Funraise CEO Justin Wheeler
Build a 90-Day Momentum Plan
Structure matters more than volume here. A lightweight but consistent calendar beats a burst-and-silence approach pretty much every time. Here’s one way to think about it:
Weeks 1 to 4 (Preparation): Audit and clean your email list. Tease your summer campaign concept in your newsletter. Finalize partnerships with local businesses or venues.
Weeks 5 to 8 (Launch and Amplify): Go live with your primary campaign. Post event previews and behind-the-scenes content three to four times per week. Send pledge or RSVP emails with clear calls to action.
Weeks 9 to 12 (Close and Sustain): Share real-time impact updates. Activate peer-to-peer leaderboards to inject a little friendly competition. Use this stretch to introduce subscription giving, which creates more predictable revenue heading into fall.
Protip: Try adding “Impact Fridays” to your calendar. Every Friday, post one specific mini-win from the week: “We collected 50 bags of trash at Saturday’s park cleanup.” It keeps engagement alive without requiring a big production lift, and it builds the habit of consistent donor communication over time.
Measure What Actually Matters
Dollars raised is one metric. It’s not the only one worth tracking for summer campaigns.
Keep an eye on email open rates (aim for 20% or higher), event RSVP-to-attendance conversion, new donor acquisition rate, and donor retention from spring to fall. These numbers tell you whether your marketing is building real momentum or just burning effort.
Mobile giving is also growing fast, with online mobile donations up 50% industry-wide. Make sure every form, landing page, and email renders cleanly on a phone. If your donation experience is clunky on mobile, summer is the worst time to discover that.

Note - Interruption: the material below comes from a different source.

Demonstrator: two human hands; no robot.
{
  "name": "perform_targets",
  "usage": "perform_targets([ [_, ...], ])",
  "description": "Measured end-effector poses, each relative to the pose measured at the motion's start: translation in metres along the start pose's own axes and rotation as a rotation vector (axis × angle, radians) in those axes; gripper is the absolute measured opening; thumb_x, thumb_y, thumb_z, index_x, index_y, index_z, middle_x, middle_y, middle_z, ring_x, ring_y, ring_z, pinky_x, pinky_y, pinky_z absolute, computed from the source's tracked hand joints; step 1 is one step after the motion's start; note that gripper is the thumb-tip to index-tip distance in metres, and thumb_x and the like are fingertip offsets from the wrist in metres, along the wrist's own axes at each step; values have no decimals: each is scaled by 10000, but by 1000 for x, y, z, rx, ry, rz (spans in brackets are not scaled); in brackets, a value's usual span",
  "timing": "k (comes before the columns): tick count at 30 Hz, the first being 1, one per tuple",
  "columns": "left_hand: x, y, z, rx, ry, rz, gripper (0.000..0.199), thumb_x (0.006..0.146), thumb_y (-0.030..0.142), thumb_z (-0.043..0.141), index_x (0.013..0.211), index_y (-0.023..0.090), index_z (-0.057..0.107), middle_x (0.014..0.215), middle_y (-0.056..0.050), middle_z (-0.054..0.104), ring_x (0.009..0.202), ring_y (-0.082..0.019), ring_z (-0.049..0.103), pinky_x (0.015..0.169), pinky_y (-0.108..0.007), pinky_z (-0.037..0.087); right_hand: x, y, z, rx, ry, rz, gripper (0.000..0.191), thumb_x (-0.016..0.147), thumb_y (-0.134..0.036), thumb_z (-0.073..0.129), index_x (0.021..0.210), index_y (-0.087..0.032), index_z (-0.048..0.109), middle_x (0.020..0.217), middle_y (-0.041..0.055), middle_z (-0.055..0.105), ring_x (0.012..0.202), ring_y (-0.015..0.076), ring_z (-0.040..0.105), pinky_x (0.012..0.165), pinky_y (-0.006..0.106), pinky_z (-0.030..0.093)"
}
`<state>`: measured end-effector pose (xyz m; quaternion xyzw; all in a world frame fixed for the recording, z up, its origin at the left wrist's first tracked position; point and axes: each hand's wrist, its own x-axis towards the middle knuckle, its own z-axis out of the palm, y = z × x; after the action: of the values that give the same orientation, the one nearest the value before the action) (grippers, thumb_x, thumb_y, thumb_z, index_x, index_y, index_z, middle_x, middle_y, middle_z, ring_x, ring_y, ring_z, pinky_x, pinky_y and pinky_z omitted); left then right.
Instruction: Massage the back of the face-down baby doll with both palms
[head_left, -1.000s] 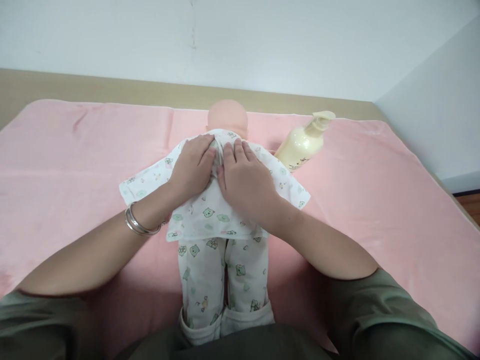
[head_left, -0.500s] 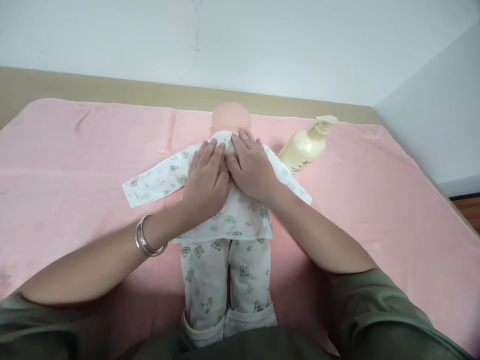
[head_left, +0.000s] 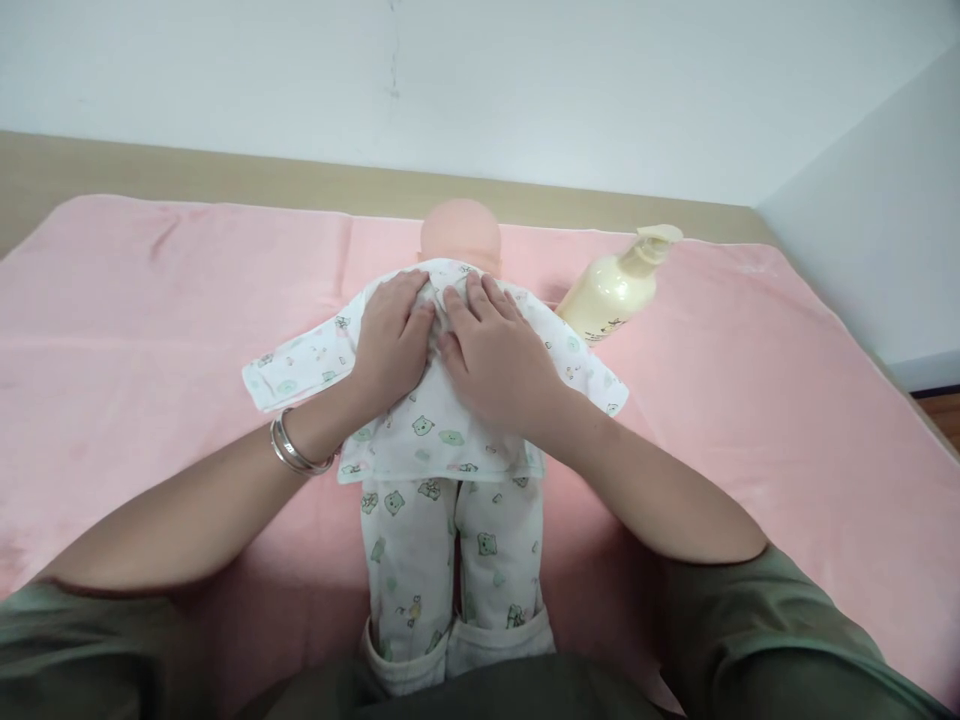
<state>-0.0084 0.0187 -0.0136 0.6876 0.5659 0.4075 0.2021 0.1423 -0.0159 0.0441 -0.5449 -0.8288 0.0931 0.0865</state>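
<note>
A doll (head_left: 460,232) lies face down, its bald head pointing away from me. It wears a white patterned shirt (head_left: 431,440) and matching patterned trousers (head_left: 495,550) with plain turned-up cuffs. My left hand (head_left: 395,340) rests on the left side of the upper back, over the shirt. On the right side of the upper back lies my right hand (head_left: 496,350), palm down, fingers spread toward the head. Both hands press on the cloth and hold nothing. The shirt's sleeves stretch out to both sides.
Under the doll a pink mat (head_left: 150,300) covers most of a wooden surface (head_left: 262,170). A cream pump bottle (head_left: 609,297) lies tilted beside the right sleeve. A white wall (head_left: 525,90) stands behind.
My left hand has shifted slightly left and up, and my right hand a little lower. The shirt now spreads wider across the shoulders.
</note>
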Motion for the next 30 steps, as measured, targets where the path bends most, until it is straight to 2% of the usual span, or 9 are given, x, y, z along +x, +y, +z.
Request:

And here’s the bigger picture: summer campaigns aren’t just about June, July, and August revenue. Done well, they’re the warm-up act for your strongest giving season. The donors who show up to your ice cream social in July are the ones who respond to your year-end appeal in December. So start simple, stay consistent, and give your team the tools to pull it off without burning out along the way.